▶ YOUR ASSIGNMENT: Go line by line through the entries below and copy those containing the string "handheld".

▶ SOURCE INFORMATION:
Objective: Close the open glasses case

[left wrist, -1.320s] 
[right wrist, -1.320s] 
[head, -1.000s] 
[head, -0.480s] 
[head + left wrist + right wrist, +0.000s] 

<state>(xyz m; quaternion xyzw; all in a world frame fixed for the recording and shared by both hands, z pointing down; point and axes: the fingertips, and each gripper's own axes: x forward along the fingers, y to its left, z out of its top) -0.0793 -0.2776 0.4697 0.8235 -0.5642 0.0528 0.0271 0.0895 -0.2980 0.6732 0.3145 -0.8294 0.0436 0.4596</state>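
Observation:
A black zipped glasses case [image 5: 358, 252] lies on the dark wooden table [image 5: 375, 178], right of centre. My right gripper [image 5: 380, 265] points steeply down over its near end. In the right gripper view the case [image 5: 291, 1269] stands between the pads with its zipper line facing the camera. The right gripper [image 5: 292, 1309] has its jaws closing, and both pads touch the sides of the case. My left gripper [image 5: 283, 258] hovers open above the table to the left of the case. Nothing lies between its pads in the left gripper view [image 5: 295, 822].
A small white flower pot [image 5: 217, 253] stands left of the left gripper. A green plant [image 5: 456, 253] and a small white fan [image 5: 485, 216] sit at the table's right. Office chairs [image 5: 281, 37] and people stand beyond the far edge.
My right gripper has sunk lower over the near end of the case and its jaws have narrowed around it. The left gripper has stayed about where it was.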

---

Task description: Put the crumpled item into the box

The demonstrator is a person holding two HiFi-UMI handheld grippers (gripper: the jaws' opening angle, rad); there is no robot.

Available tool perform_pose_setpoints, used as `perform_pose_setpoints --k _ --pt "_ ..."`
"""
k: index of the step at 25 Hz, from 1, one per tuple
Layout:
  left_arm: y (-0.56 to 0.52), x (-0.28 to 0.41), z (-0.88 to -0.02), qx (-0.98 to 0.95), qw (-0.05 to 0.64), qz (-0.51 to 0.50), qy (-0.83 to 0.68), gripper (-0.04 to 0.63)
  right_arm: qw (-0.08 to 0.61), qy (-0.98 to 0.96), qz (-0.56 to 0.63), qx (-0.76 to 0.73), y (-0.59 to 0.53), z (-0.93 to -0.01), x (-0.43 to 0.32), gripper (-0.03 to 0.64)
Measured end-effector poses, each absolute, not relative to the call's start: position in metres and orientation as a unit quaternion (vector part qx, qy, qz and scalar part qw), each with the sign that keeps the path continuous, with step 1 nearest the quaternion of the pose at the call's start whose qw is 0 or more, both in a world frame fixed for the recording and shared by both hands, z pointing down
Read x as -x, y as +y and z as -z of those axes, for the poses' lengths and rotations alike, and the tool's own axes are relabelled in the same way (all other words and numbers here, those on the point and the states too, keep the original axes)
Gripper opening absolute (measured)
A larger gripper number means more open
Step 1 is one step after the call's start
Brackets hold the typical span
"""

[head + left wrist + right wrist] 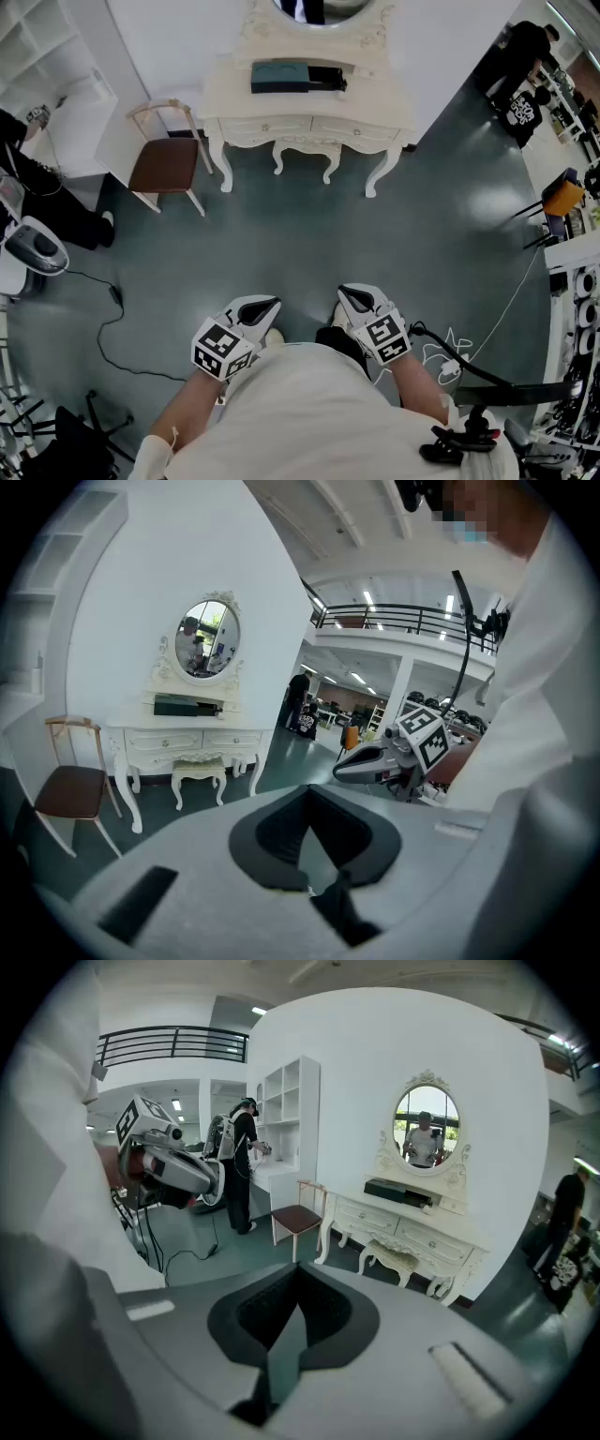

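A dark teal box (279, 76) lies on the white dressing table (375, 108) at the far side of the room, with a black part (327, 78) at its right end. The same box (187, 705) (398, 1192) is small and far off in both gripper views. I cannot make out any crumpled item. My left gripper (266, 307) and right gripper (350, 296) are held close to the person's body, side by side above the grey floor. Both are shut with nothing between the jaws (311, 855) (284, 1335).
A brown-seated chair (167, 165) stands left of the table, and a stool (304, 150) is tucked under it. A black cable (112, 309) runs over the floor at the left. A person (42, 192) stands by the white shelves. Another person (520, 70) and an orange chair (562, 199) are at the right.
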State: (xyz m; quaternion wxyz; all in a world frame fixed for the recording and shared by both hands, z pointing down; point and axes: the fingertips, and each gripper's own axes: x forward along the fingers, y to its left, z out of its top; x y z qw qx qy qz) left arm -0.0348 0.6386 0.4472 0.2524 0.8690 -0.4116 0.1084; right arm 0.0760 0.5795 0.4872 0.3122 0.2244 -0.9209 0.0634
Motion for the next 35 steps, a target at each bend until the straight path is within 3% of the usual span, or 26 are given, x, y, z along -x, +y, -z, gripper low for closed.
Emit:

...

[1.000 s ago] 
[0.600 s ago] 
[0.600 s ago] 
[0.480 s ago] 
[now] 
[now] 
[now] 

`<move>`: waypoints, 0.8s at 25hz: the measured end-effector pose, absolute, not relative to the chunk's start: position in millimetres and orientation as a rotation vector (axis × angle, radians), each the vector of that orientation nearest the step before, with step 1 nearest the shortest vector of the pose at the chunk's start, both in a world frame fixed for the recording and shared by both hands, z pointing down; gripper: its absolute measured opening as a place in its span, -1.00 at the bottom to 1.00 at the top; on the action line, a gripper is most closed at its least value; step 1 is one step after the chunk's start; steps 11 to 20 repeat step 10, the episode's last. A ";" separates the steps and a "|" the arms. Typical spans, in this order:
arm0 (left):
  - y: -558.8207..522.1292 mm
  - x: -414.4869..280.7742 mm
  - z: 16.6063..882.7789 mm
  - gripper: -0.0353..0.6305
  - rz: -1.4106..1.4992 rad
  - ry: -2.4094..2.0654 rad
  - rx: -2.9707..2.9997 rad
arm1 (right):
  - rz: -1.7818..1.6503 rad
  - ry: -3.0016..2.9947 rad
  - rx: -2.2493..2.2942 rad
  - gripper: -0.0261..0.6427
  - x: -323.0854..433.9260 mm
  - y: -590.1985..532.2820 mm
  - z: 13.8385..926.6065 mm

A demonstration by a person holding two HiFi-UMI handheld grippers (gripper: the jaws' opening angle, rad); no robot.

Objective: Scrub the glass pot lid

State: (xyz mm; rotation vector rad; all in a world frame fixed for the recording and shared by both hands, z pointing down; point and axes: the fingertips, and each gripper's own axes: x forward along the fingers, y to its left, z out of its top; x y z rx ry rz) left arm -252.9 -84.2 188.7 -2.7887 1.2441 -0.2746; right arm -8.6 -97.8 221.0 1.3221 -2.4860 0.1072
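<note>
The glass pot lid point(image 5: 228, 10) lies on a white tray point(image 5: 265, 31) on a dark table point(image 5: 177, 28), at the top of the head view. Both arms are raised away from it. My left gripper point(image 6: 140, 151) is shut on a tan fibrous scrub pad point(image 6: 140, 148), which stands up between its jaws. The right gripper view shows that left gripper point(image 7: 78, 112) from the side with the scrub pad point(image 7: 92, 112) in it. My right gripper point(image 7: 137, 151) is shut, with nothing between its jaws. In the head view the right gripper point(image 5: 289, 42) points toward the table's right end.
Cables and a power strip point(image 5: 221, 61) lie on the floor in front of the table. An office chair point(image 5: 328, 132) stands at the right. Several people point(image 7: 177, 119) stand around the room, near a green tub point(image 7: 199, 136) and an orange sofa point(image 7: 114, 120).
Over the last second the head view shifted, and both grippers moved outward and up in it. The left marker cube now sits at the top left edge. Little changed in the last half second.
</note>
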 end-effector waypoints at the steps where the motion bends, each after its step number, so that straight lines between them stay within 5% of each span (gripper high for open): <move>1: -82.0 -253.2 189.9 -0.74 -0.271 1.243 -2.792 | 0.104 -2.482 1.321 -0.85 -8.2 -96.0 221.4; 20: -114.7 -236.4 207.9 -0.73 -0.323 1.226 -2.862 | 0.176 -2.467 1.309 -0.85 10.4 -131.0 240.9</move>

▶ EXERCISE OUTPUT:
The demonstrator is a person holding two HiFi-UMI handheld grippers (gripper: the jaws' opening angle, rad); there is no robot.
A demonstration by a person holding two HiFi-UMI handheld grippers (gripper: the jaws' opening angle, rad); no robot.

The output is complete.